Work to complete ->
The full listing should be duplicated word for word.

Extracted entries ->
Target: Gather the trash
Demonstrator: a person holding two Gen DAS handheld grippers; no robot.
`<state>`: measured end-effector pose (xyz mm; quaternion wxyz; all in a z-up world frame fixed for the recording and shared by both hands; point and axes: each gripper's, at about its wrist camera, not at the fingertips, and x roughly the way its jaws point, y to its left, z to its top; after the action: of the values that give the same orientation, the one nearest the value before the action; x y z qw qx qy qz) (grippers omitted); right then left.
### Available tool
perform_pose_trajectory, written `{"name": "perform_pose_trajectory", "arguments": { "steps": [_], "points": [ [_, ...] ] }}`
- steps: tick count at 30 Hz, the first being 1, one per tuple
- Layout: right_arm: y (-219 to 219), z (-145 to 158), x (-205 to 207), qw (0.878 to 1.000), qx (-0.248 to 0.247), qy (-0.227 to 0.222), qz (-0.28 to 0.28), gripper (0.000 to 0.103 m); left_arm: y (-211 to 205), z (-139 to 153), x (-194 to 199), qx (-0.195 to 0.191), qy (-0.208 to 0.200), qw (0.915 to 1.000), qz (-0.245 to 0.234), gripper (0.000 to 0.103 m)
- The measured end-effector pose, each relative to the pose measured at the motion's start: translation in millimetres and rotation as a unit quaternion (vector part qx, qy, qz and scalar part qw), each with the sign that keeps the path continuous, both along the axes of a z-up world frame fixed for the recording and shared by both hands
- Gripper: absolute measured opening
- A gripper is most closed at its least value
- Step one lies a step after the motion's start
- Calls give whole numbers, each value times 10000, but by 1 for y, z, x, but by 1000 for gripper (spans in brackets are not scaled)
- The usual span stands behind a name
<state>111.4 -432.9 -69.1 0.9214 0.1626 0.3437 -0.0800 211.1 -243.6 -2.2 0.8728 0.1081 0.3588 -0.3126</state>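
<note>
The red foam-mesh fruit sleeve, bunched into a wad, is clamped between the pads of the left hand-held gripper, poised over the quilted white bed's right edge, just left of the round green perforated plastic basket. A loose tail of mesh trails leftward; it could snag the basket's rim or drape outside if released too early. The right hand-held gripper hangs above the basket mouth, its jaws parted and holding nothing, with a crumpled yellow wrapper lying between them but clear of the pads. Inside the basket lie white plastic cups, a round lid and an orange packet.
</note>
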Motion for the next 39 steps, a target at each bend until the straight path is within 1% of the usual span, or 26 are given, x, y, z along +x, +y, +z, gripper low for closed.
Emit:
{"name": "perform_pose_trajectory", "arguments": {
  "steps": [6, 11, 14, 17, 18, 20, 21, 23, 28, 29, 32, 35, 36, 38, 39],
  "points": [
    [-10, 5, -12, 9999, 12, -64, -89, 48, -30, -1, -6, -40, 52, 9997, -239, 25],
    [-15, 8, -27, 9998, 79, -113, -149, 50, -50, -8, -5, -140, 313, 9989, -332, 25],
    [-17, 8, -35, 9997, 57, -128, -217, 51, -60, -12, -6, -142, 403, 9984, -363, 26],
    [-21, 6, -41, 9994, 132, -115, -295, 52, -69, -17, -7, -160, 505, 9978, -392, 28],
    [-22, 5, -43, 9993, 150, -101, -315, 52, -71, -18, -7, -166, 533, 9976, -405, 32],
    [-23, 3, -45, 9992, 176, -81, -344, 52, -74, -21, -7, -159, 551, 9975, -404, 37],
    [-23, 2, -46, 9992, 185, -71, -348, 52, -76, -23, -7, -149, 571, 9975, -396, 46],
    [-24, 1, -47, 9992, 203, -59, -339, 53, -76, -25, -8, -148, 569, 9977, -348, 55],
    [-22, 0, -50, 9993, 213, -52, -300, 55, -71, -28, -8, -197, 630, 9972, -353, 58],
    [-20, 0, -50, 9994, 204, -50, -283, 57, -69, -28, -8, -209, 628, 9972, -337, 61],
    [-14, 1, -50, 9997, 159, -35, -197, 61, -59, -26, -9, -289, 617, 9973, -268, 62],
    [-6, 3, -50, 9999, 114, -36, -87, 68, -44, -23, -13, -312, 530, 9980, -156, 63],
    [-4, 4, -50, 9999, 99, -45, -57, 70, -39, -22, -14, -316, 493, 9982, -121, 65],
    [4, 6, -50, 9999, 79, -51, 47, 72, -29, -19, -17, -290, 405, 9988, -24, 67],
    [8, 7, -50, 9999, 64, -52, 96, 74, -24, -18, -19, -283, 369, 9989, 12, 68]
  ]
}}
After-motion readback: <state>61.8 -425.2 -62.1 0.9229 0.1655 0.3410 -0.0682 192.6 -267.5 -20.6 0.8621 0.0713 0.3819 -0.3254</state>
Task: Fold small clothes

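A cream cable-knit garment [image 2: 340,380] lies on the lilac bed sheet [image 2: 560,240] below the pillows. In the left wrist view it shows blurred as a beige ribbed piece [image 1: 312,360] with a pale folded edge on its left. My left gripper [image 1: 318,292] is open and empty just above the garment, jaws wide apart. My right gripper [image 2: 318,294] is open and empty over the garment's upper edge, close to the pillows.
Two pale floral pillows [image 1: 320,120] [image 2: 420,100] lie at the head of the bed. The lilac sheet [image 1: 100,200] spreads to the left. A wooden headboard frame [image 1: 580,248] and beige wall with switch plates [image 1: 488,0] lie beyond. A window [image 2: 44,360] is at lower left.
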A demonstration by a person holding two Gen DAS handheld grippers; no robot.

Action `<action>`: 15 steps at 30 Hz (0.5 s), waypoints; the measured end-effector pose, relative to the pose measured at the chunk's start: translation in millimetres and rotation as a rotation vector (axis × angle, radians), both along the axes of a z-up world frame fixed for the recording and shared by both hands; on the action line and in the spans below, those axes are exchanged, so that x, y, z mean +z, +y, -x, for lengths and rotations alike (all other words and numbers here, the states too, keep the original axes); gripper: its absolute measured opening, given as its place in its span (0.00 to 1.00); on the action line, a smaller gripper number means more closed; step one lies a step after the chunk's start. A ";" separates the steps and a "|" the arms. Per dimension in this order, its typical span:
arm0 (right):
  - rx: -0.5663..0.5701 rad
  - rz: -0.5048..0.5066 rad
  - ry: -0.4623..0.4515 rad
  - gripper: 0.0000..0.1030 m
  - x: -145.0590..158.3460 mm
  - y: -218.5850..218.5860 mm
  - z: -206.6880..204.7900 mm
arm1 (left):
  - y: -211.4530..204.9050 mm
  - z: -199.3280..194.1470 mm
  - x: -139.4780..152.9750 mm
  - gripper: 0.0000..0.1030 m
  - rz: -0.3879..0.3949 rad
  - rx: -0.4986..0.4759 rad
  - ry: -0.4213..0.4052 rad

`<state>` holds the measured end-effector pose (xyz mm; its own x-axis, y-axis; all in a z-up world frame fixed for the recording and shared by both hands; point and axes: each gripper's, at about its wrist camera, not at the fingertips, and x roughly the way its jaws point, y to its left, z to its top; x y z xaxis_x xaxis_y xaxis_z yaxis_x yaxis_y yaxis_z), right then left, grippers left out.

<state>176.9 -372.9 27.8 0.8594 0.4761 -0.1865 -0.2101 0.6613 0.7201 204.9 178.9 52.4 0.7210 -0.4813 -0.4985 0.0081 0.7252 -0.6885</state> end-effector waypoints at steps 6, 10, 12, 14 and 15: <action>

Response box ->
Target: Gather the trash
Demonstrator: a person holding two Gen DAS handheld grippers; no robot.
`<state>`: measured end-effector pose (xyz mm; quaternion wxyz; all in a z-up world frame fixed for the recording and shared by both hands; point and axes: each gripper's, at about its wrist camera, not at the fingertips, and x roughly the way its jaws point, y to its left, z to its top; after the action: of the values that give the same orientation, the one nearest the value before the action; x y z qw qx qy qz) (grippers omitted); right then left.
### Available tool
perform_pose_trajectory, written `{"name": "perform_pose_trajectory", "arguments": { "steps": [_], "points": [ [_, ...] ] }}`
- steps: tick count at 30 Hz, the first being 1, one per tuple
- Layout: right_arm: y (-219 to 219), z (-145 to 158), x (-205 to 207), qw (0.878 to 1.000), qx (-0.248 to 0.247), qy (-0.227 to 0.222), qz (-0.28 to 0.28), gripper (0.000 to 0.103 m); left_arm: y (-211 to 205), z (-139 to 153), x (-194 to 199), qx (-0.195 to 0.191), qy (-0.208 to 0.200), qw (0.915 to 1.000), qz (-0.245 to 0.234), gripper (0.000 to 0.103 m)
- The measured end-effector pose, each relative to the pose measured at the motion's start: translation in millimetres and rotation as a unit quaternion (vector part qx, qy, qz and scalar part qw), each with the sign that keeps the path continuous, both along the axes of a z-up world frame fixed for the recording and shared by both hands
- Gripper: absolute measured opening
- A gripper is most closed at its least value
- Step one lies a step after the motion's start
- Calls give whole numbers, each value times 10000, but by 1 for y, z, x, but by 1000 for gripper (spans in brackets are not scaled)
- The usual span stands behind a name
<state>111.4 -432.9 -69.1 0.9214 0.1626 0.3437 -0.0800 211.1 -243.6 -2.2 0.8728 0.1081 0.3588 -0.3126</state>
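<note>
The red foam-mesh fruit sleeve, bunched into a wad, is clamped between the pads of the left hand-held gripper, poised over the quilted white bed's right edge, just left of the round green perforated plastic basket. A loose tail of mesh trails leftward; it could snag the basket's rim or drape outside if released too early. The right hand-held gripper hangs above the basket mouth, its jaws parted and holding nothing, with a crumpled yellow wrapper lying between them but clear of the pads. Inside the basket lie white plastic cups, a round lid and an orange packet.
</note>
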Motion for the next 39 steps, a target at each bend until the straight path is within 1% of the usual span, or 26 are given, x, y, z along +x, +y, +z, gripper low for closed.
Emit:
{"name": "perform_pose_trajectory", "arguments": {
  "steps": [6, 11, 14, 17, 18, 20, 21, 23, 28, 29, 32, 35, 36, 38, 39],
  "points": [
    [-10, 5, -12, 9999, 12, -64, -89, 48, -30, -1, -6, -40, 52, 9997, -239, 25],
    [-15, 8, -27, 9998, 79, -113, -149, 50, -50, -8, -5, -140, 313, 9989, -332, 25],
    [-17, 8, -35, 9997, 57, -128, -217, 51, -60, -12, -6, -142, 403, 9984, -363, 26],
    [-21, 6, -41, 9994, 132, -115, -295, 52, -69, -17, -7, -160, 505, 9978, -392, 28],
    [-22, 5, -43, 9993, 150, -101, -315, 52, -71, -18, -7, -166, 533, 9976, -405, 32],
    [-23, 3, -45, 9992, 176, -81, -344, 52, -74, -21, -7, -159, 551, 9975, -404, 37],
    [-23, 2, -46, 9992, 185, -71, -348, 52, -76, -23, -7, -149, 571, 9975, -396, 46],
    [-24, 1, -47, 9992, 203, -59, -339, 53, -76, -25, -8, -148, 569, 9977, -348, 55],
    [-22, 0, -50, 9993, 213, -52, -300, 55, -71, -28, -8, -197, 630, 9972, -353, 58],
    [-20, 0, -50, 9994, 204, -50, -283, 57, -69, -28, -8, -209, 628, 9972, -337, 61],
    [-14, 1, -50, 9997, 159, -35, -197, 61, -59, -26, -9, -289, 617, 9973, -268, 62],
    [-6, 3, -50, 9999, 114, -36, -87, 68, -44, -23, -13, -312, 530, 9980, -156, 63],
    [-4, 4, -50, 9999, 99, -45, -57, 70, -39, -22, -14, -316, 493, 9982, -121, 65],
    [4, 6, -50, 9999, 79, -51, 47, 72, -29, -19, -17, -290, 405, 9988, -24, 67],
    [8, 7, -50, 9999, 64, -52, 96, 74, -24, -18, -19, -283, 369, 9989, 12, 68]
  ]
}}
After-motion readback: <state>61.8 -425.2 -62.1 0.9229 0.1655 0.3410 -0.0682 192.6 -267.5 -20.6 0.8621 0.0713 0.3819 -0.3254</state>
Task: Fold small clothes

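A cream cable-knit garment [image 2: 340,380] lies on the lilac bed sheet [image 2: 560,240] below the pillows. In the left wrist view it shows blurred as a beige ribbed piece [image 1: 312,360] with a pale folded edge on its left. My left gripper [image 1: 318,292] is open and empty just above the garment, jaws wide apart. My right gripper [image 2: 318,294] is open and empty over the garment's upper edge, close to the pillows.
Two pale floral pillows [image 1: 320,120] [image 2: 420,100] lie at the head of the bed. The lilac sheet [image 1: 100,200] spreads to the left. A wooden headboard frame [image 1: 580,248] and beige wall with switch plates [image 1: 488,0] lie beyond. A window [image 2: 44,360] is at lower left.
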A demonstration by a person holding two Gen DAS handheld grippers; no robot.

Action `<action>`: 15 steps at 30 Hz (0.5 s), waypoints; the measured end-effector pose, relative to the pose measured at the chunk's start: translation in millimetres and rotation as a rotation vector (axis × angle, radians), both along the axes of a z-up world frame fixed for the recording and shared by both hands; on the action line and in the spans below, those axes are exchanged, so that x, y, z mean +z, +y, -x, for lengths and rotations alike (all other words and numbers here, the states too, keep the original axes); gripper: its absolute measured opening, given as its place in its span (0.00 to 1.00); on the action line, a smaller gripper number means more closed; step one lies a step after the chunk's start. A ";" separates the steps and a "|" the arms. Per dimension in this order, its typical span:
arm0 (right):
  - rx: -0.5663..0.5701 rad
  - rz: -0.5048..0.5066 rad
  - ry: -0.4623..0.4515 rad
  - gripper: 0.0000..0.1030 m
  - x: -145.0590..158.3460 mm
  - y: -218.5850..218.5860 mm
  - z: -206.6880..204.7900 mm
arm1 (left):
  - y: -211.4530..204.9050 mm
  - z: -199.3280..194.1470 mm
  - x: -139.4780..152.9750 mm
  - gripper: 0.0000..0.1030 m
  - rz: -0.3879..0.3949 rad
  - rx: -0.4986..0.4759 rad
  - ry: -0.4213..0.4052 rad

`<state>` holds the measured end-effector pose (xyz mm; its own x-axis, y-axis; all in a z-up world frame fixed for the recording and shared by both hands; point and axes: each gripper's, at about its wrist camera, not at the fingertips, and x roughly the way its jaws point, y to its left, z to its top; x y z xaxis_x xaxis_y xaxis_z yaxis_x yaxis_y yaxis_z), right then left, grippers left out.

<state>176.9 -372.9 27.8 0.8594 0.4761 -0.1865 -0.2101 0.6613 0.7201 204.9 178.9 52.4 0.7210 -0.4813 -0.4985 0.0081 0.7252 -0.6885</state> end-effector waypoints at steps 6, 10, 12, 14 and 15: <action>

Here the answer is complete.